Recently, in the city of Kodiak, leaders from the region’s rural communities discussed they face at the Kodiak Archipelago Rural Regional Leadership Forum. The talks turned towards how communities reacted to the tsunami warning that affected many of Alaska’s coastal communities early Tuesday morning.
A cataclysmic wave never appeared that day, but leaders are using the recent ordeal to brainstorm how they can better respond to disasters. During the discussion, representatives from Akhiok shared how their community dealt with the warning and having limited communication with other communities.
Early Tuesday (1/23) morning, Teacon Simeonoffwas up when Akhiok was shaken by the 7.9 magnitude earthquake that hit about 180 miles south of Kodiak.
“You could hear the ground rumbling long before the earth started shaking. Like a low flying jet.”
After a tsunami warning was issued, residents of Akhiok evacuated to a shelter on a nearby hill.
The village doesn’t have cell phone service, and that night, due to technical difficulties KMXT wasn’t broadcasting in the region. so no one could tune in for coverage of the situation.
The main way people got information about what was going on, was from the village’s Public Safety Officer, who was in contact with the Alaska State Troopers via a satellite phone. But, He could only get through to them about once every hour. So, Simeonoff says updates were few and far between.

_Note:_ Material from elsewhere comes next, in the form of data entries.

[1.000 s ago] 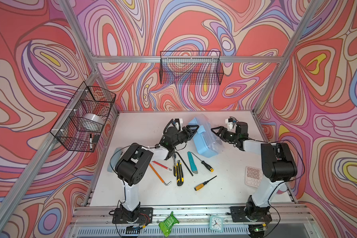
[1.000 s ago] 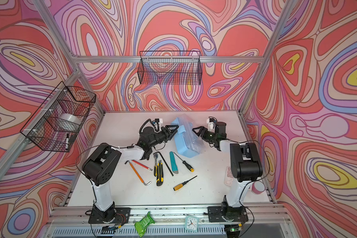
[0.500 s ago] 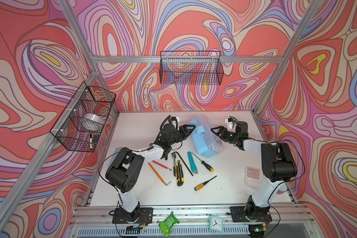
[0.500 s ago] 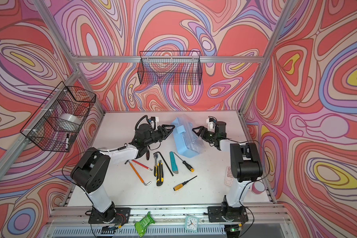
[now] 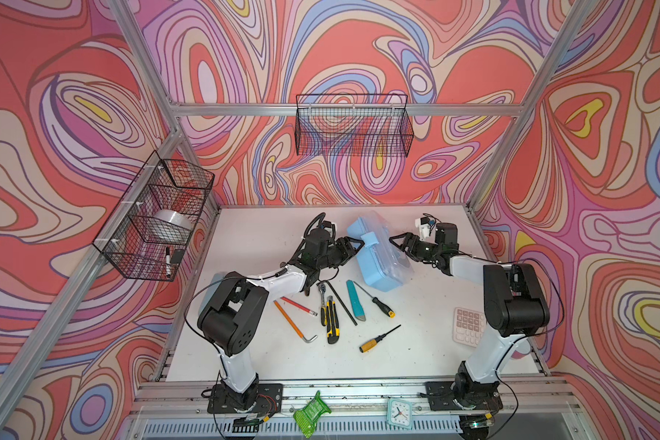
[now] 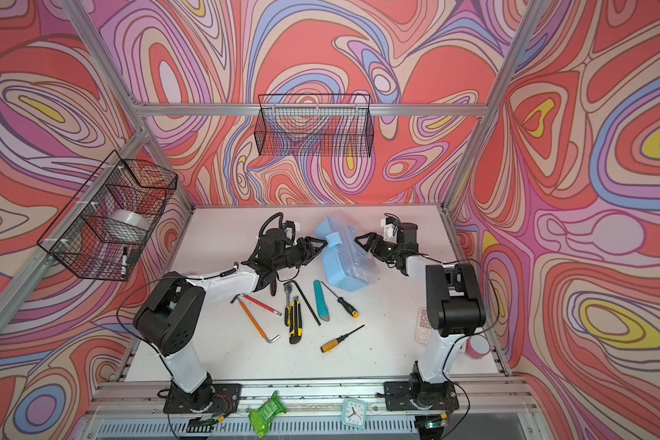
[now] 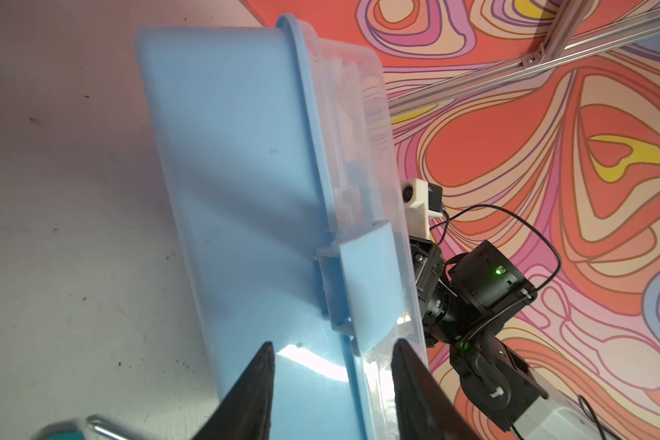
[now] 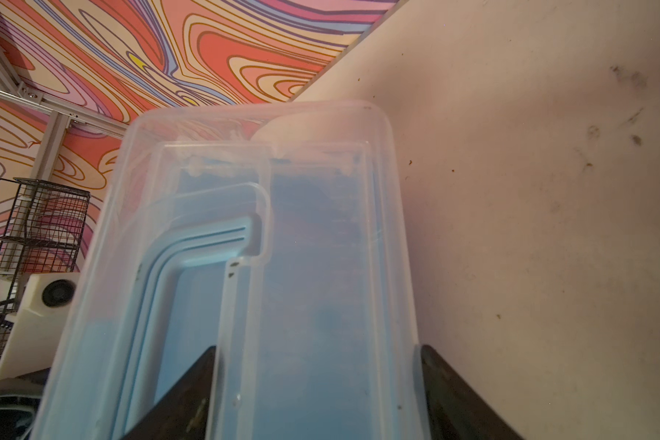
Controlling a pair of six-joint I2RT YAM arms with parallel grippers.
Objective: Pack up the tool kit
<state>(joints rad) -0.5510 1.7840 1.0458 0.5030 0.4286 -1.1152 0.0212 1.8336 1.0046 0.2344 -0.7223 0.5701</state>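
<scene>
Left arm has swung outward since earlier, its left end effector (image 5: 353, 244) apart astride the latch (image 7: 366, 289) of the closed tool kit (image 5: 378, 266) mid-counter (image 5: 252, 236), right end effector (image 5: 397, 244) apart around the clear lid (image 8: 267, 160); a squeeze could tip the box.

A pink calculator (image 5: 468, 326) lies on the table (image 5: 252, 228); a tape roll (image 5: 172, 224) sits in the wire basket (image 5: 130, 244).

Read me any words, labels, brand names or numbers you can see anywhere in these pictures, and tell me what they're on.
No text can be read anywhere.
Pink calculator: keys show, markings too small to read.
Mint clock: dial marks too small to read.
Light blue box: no label visible.
Utility knives and screwdrivers: no print legible.
</scene>
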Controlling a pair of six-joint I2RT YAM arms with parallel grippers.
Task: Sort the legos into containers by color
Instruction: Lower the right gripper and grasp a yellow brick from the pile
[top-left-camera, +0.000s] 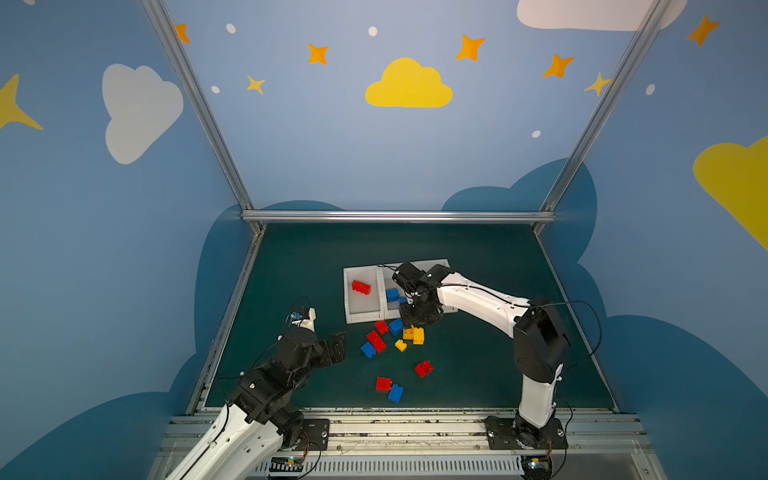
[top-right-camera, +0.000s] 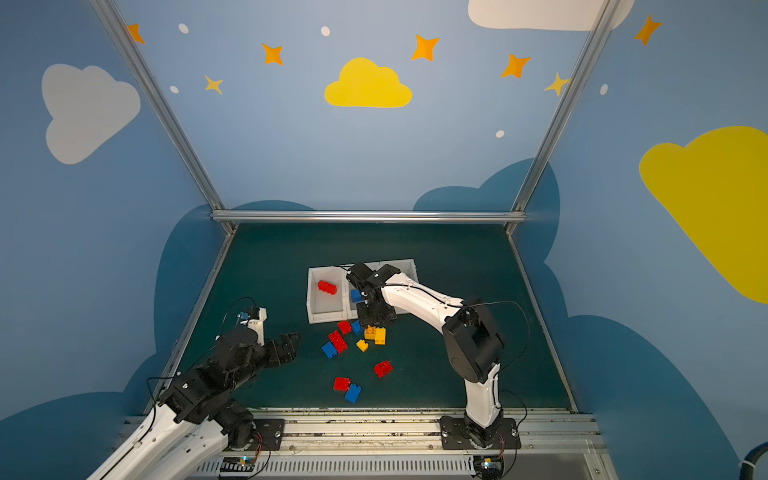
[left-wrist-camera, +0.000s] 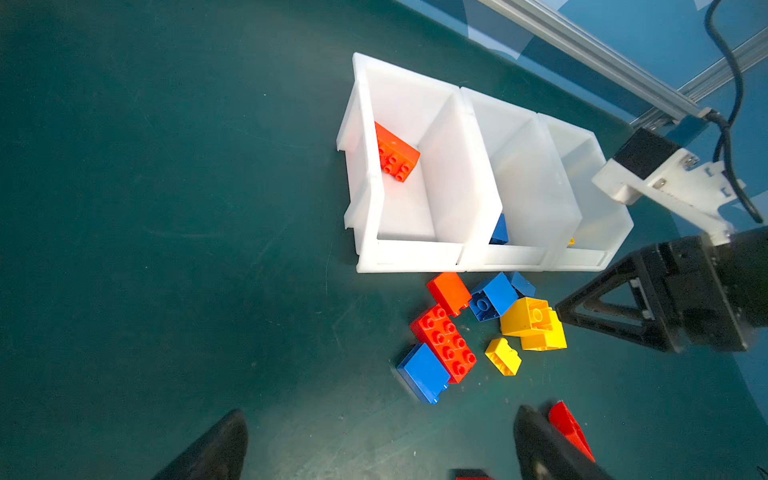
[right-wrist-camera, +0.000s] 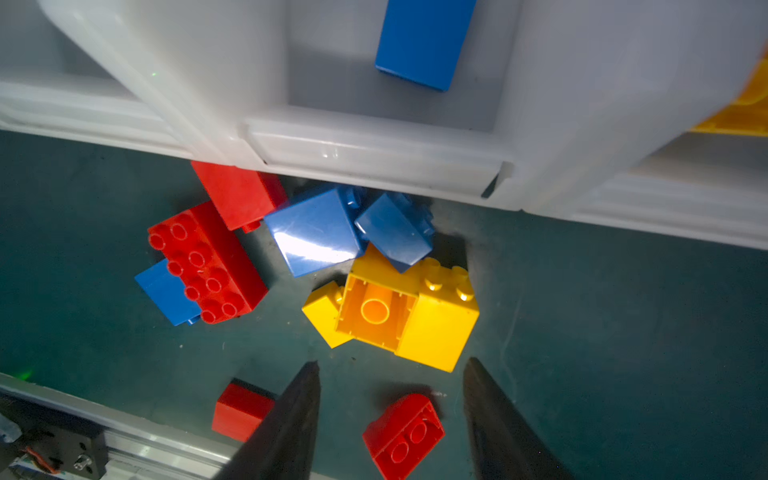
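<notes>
Over the front edge of the white containers (left-wrist-camera: 415, 257), the right fingers (right-wrist-camera: 291, 415) point down at the loose bricks. They are set partly apart with nothing pinched between them. Their tips stand just short of the yellow pair (right-wrist-camera: 415, 320), one tip toward each side of it; whether they touch it I cannot tell. The left fingers (left-wrist-camera: 216, 449) are spread wide and empty, low over the green surface (top-left-camera: 478, 374), left of the pile.

The yellow pair is two bricks pressed together, one on its side with its hollow underside showing, the other with studs visible. A small blue brick (right-wrist-camera: 395, 232) leans on the pair, and a larger blue brick (right-wrist-camera: 316, 237) lies beside that. A square red brick (right-wrist-camera: 237, 195) sits against the containers' front wall. A long red brick (right-wrist-camera: 208, 266) lies studs up with a flat blue brick (right-wrist-camera: 166, 295) tucked against it. A small yellow brick (right-wrist-camera: 324, 311) touches the pair.

The three containers stand side by side. The left one holds a stored red brick (top-left-camera: 360, 286), the middle one a stored blue brick (right-wrist-camera: 424, 41), and the right one shows a stored yellow brick (right-wrist-camera: 744, 108).

Nearer the robot, a lone red brick (top-left-camera: 424, 368) lies by itself, and a near red brick (top-left-camera: 383, 383) touches a near blue brick (top-left-camera: 395, 392).
</notes>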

“Waiting was excruciating.”
From the shelter, people could see boats that were fishing near the village. In between calls with the state troopers, If anyone wanted to know if there was a wave coming, Simeonoff says they had to:
“Stand outside and watch the boats. See if their lights go up or down or not.”
The tsunami never came, but community leaders are taking their experiences that night and trying to improve how their communities respond to emergency situations. Recently, at the Kodiak Archipelago Rural Leadership Forum people from local villages shared their experiences during the tsunami warning with representatives of the Kodiak Island Borough.
After what happened in Akhiok, Simeonoff made sure to bring up his village’s ability to communicate.
“My biggest concern for Akhiok is we do not have cell service so everybody did not have communication or ready access to reports to what was happening. What else was going on or what else was needed for the communities was needed.”
Simeonoff doesn’t think his community will get cellphone service anytime soon, but he wants to continue talking about how Ahkiok can better communicate during disasters.
KMXT is replacing Akhiok’s radio transmitter to ensure a more reliable radio signal for the region.